Political control in the camps

The camps are generally organized into sectors housing people from the same villages or regions. Decimated by the war or discredited for their collaboration with the government, traditional leaders (sheikhs or umdas) have been replaced by leaders close to the rebels. Their law is enforced by patrols by youth placed under their authority. Indeed, the army, police and paramilitaries rarely venture into the camps. In Zalingei, the main alleys in the camps are traversed by trenches designed to slow any motorized incursion by government forces. The population is tightly controlled politically. In the majority Fur camps, children launch into songs glorifying the SLA leader (Abdel Wahid kalam wahid! Abdul Wahid is a man of his word). Every one of the leader's public statements is met by large demonstrations of support.

The large camps with IDPs of different origins and political affiliations are the most explosive. At Kalma, a camp of more than 100,000 located at the edge of Nyala, at least 15,000 Zaghawa and Masalit IDPs were expelled in October, 2007 by an organized militia of young Fur and Dadjo IDPs. This ''cleansing'' (which resulted in at least 27 dead) was triggered by conflicts over the control of the markets and food distributions.

In effect, the sheikhs have a great deal of influence over the registration of ''beneficiaries'' for food aid and essential non-food items (plastic sheeting, blankets, jerrycans, soap, etc.). NGOs sometimes resort to drastic measures to counter the sheikhs' tactics, seeking to divert part of the assistance by inflating population figures. At Kalma in early 2007, the NGO implementing food distributions on behalf of the WFP made an the army and the police. At ten o'clock in the morning the camp was surrounded by security forces, who blocked all the entrances and exits. The NGO then began its registration, section by section. IDPs who had left the camp early that morning to go work in the town or the bush were not counted. As for those held "prisoner'' inside the camp, a significant portion fled the NGO employees, fearing that they were acting in collusion with the security forces to expel them. Ultimately, 80,000 people were registered. According to another NGO count, the camp's population was actually closer to 130,000 IDPs (in other words, nearly 50,000 IDPs were left off the food distribution lists). Other organizations prefer to turn a blind eye to the diversions orchestrated by the sheikhs.

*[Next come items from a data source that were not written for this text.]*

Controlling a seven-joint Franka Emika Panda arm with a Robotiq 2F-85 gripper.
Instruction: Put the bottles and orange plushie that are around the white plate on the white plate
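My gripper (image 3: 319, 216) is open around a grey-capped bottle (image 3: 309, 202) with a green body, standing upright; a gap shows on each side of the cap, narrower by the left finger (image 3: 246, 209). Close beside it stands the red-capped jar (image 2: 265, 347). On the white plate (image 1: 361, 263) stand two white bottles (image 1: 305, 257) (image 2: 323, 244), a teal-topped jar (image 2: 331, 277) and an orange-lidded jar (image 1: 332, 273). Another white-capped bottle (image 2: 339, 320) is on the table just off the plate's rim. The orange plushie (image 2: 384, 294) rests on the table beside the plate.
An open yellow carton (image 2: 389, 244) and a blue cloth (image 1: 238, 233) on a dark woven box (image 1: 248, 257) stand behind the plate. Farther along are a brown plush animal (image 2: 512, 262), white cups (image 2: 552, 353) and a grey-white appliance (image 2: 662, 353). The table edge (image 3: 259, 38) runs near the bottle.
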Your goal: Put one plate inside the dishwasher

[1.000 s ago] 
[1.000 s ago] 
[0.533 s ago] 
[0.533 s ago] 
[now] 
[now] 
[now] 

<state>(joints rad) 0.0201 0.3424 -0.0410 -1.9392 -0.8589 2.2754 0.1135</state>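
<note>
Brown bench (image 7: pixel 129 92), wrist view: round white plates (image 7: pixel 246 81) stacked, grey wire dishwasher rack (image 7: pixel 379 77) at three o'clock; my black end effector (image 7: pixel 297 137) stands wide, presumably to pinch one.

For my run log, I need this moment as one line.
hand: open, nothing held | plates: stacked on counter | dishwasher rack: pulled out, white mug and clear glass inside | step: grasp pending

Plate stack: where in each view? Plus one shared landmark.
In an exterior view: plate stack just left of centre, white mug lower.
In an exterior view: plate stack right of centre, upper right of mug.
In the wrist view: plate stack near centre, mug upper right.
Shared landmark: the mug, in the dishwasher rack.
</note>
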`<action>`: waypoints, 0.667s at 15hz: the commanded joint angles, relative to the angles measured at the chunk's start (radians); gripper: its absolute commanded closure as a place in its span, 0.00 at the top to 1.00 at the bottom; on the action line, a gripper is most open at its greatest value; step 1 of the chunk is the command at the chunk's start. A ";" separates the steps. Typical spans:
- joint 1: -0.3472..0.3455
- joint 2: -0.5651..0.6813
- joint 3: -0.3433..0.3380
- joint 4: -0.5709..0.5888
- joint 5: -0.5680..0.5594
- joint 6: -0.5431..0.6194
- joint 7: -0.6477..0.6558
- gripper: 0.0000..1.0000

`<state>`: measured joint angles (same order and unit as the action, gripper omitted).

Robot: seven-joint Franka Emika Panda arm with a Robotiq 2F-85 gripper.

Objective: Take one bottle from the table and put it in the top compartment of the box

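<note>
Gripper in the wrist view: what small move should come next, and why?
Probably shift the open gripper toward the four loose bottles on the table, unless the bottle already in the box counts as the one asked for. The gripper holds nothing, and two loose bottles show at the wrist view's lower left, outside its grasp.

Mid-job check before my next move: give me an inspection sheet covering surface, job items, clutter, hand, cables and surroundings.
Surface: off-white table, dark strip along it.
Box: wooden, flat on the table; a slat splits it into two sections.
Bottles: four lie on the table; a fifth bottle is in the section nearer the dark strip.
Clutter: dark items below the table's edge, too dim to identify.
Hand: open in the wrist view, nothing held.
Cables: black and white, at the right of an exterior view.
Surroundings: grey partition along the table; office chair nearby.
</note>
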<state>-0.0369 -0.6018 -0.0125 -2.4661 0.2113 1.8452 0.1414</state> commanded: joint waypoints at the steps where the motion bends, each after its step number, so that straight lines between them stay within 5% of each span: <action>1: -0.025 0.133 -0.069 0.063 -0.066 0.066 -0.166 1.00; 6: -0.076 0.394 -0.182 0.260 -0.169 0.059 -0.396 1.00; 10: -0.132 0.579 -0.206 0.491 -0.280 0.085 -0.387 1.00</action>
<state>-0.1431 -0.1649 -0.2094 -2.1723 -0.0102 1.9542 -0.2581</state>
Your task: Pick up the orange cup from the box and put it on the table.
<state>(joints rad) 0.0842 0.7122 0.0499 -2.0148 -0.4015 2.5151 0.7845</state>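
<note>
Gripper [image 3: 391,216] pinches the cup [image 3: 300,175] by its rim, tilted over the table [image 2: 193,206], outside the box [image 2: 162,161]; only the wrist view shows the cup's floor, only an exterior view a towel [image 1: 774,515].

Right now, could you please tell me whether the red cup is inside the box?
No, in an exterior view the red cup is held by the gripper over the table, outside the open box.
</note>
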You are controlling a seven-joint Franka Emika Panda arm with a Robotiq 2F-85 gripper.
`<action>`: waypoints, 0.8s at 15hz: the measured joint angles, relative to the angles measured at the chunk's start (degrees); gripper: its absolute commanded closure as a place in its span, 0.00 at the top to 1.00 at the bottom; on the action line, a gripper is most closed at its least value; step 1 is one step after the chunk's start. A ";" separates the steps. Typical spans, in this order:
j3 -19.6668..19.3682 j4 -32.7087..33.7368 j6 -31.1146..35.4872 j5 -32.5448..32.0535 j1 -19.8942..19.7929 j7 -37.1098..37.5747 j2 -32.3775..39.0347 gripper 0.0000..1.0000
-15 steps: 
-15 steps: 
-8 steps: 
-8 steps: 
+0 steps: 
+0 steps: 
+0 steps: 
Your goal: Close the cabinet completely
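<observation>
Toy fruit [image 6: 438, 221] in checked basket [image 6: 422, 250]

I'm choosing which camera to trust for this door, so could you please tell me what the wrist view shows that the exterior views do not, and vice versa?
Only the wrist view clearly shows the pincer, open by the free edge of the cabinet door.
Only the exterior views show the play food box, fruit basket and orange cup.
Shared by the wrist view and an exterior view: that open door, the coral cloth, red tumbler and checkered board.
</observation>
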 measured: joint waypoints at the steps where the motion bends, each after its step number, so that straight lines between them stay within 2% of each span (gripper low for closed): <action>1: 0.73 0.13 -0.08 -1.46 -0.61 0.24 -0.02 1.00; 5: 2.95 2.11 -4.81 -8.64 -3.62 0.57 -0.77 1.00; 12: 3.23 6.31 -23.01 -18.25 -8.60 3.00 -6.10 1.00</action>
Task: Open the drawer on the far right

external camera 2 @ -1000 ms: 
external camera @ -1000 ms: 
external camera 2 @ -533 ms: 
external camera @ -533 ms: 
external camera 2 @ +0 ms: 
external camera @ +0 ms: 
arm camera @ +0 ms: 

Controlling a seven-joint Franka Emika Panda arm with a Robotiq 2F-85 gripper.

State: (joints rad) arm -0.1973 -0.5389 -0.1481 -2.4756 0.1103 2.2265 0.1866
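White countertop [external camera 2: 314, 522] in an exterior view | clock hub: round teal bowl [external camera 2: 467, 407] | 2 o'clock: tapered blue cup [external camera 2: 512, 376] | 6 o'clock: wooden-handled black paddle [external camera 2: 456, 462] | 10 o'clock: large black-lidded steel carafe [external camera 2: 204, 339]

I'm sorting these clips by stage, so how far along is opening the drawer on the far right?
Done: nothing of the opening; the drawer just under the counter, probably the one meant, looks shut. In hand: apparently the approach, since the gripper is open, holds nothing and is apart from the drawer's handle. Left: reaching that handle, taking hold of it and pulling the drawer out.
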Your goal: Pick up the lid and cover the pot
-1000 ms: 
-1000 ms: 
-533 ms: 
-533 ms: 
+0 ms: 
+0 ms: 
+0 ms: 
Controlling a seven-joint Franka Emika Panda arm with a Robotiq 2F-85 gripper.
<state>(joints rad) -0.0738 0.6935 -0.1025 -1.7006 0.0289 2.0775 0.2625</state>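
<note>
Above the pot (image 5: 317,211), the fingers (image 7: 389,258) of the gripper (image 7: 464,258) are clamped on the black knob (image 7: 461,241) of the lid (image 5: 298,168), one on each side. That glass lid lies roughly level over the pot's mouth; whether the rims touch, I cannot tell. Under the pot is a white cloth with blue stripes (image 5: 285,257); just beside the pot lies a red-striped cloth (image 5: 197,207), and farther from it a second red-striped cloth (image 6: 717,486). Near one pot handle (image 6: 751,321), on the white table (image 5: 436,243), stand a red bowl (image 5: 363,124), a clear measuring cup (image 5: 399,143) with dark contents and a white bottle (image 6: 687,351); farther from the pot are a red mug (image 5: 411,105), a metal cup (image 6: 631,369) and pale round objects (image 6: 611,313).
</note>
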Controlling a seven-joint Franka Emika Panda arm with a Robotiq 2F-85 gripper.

The hunt for ''migrants'' and ''profiteers''

Within the aid system, uncertainty over the numbers is generating serious paranoia, and the new IDPs are the main victims. Obsessed by the fear of diversions and ''perverse effects'' (do no harm!), the humanitarian actors want to make sure that the people they're helping are not ''profiteers'' or ''economic migrants'' (nearly synonymous terms). Thus, there are now draconian restrictions on the registration of new IDPs as beneficiaries. Since 2007, the WFP conditions any new inclusion upon a ''verification process'' conducted by the organization itself. This exercise is supposed to determine whether aid candidates already have a distribution card, and whether they are not, in fact, IDPs (fleeing the war), but rather ''migrants'' (fleeing poverty) - in which case they will be refused any food aid. There are a limited number of WFP verification teams, and so new IDPs must wait several months before their registration is confirmed, if it is. The WFP also tends to restrict the ''IDP'' category (and thus food aid) to those whose villages have been burned.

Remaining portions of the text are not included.